(WORK TASK):
An exact copy of the entries below is the expected answer.
START EXCERPTED RECORDS
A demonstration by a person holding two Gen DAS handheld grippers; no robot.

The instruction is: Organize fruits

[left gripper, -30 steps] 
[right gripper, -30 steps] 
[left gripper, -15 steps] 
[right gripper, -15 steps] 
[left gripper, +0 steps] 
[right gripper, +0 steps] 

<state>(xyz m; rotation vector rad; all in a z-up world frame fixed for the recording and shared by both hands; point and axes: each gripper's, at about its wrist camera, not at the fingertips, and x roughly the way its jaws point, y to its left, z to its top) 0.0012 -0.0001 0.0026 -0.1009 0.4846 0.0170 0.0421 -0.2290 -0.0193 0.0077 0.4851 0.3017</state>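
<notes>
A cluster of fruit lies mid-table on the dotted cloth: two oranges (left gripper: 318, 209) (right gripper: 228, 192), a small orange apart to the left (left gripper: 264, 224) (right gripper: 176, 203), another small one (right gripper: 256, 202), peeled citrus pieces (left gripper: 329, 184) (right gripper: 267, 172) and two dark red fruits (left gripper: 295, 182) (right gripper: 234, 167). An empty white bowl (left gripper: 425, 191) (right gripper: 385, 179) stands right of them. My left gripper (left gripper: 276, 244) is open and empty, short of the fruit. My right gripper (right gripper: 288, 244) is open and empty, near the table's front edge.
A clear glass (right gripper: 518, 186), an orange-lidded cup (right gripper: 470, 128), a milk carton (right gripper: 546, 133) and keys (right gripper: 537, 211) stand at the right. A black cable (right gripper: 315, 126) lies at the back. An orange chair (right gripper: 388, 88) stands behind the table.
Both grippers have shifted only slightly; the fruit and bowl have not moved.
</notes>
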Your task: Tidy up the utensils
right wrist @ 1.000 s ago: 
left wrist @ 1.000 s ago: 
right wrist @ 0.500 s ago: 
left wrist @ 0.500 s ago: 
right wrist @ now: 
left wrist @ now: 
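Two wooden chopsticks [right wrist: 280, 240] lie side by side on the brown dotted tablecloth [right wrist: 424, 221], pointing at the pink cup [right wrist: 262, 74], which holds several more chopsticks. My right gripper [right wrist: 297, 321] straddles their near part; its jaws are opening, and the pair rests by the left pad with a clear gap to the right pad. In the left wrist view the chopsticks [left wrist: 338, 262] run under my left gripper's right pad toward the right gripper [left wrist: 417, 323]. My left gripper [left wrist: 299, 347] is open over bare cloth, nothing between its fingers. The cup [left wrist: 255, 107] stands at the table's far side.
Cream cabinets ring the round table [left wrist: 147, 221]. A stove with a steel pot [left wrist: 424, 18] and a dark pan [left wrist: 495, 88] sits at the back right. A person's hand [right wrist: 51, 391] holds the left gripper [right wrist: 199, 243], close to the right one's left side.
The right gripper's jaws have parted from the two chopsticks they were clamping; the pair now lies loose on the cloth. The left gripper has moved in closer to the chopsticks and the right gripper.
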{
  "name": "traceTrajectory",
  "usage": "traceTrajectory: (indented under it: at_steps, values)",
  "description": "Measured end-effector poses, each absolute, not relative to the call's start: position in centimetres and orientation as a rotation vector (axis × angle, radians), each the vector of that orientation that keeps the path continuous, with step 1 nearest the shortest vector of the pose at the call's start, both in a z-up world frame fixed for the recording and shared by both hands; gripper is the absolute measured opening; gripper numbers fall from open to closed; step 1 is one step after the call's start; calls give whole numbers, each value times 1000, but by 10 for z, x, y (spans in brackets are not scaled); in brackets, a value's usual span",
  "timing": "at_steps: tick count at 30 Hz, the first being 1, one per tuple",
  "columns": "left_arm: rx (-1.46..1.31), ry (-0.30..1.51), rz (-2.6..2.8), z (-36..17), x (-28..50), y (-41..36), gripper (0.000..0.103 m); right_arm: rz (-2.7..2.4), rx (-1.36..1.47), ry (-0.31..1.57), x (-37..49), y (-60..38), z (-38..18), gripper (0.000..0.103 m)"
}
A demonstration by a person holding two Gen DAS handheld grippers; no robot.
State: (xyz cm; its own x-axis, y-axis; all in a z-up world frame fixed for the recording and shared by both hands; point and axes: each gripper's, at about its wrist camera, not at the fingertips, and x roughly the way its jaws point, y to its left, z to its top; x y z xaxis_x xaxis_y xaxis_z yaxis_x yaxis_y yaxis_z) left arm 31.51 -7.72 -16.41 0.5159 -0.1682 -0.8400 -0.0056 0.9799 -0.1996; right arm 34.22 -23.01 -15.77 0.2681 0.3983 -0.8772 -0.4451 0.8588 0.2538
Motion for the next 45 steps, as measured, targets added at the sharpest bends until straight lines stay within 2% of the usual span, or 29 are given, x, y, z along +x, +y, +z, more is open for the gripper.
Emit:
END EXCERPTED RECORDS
(WRITTEN SOLUTION):
A demonstration by a person holding two Gen DAS handheld grippers; no robot.

The instruction is: Organize fruits

[left gripper, -30 steps] 
[right gripper, -30 steps] 
[left gripper, -15 steps] 
[right gripper, -15 steps] 
[left gripper, +0 steps] 
[right gripper, +0 steps] 

<state>(xyz m; rotation vector rad; all in a z-up world frame fixed for the recording and shared by both hands; point and axes: each gripper's, at about its wrist camera, not at the fingertips, and x roughly the way its jaws point, y to its left, z to its top) 0.0012 -0.0001 0.0026 -0.1009 0.4846 0.0170 0.0421 -0.2290 -0.0193 0.0077 0.4851 0.3017</state>
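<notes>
A cluster of fruit lies mid-table on the dotted cloth: two oranges (left gripper: 318, 209) (right gripper: 228, 192), a small orange apart to the left (left gripper: 264, 224) (right gripper: 176, 203), another small one (right gripper: 256, 202), peeled citrus pieces (left gripper: 329, 184) (right gripper: 267, 172) and two dark red fruits (left gripper: 295, 182) (right gripper: 234, 167). An empty white bowl (left gripper: 425, 191) (right gripper: 385, 179) stands right of them. My left gripper (left gripper: 276, 244) is open and empty, short of the fruit. My right gripper (right gripper: 288, 244) is open and empty, near the table's front edge.
A clear glass (right gripper: 518, 186), an orange-lidded cup (right gripper: 470, 128), a milk carton (right gripper: 546, 133) and keys (right gripper: 537, 211) stand at the right. A black cable (right gripper: 315, 126) lies at the back. An orange chair (right gripper: 388, 88) stands behind the table.
Both grippers have shifted only slightly; the fruit and bowl have not moved.
</notes>
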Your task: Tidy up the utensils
right wrist @ 1.000 s ago: 
left wrist @ 1.000 s ago: 
right wrist @ 0.500 s ago: 
left wrist @ 0.500 s ago: 
right wrist @ now: 
left wrist @ now: 
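Two wooden chopsticks [right wrist: 280, 240] lie side by side on the brown dotted tablecloth [right wrist: 424, 221], pointing at the pink cup [right wrist: 262, 74], which holds several more chopsticks. My right gripper [right wrist: 297, 321] straddles their near part; its jaws are opening, and the pair rests by the left pad with a clear gap to the right pad. In the left wrist view the chopsticks [left wrist: 338, 262] run under my left gripper's right pad toward the right gripper [left wrist: 417, 323]. My left gripper [left wrist: 299, 347] is open over bare cloth, nothing between its fingers. The cup [left wrist: 255, 107] stands at the table's far side.
Cream cabinets ring the round table [left wrist: 147, 221]. A stove with a steel pot [left wrist: 424, 18] and a dark pan [left wrist: 495, 88] sits at the back right. A person's hand [right wrist: 51, 391] holds the left gripper [right wrist: 199, 243], close to the right one's left side.
The right gripper's jaws have parted from the two chopsticks they were clamping; the pair now lies loose on the cloth. The left gripper has moved in closer to the chopsticks and the right gripper.
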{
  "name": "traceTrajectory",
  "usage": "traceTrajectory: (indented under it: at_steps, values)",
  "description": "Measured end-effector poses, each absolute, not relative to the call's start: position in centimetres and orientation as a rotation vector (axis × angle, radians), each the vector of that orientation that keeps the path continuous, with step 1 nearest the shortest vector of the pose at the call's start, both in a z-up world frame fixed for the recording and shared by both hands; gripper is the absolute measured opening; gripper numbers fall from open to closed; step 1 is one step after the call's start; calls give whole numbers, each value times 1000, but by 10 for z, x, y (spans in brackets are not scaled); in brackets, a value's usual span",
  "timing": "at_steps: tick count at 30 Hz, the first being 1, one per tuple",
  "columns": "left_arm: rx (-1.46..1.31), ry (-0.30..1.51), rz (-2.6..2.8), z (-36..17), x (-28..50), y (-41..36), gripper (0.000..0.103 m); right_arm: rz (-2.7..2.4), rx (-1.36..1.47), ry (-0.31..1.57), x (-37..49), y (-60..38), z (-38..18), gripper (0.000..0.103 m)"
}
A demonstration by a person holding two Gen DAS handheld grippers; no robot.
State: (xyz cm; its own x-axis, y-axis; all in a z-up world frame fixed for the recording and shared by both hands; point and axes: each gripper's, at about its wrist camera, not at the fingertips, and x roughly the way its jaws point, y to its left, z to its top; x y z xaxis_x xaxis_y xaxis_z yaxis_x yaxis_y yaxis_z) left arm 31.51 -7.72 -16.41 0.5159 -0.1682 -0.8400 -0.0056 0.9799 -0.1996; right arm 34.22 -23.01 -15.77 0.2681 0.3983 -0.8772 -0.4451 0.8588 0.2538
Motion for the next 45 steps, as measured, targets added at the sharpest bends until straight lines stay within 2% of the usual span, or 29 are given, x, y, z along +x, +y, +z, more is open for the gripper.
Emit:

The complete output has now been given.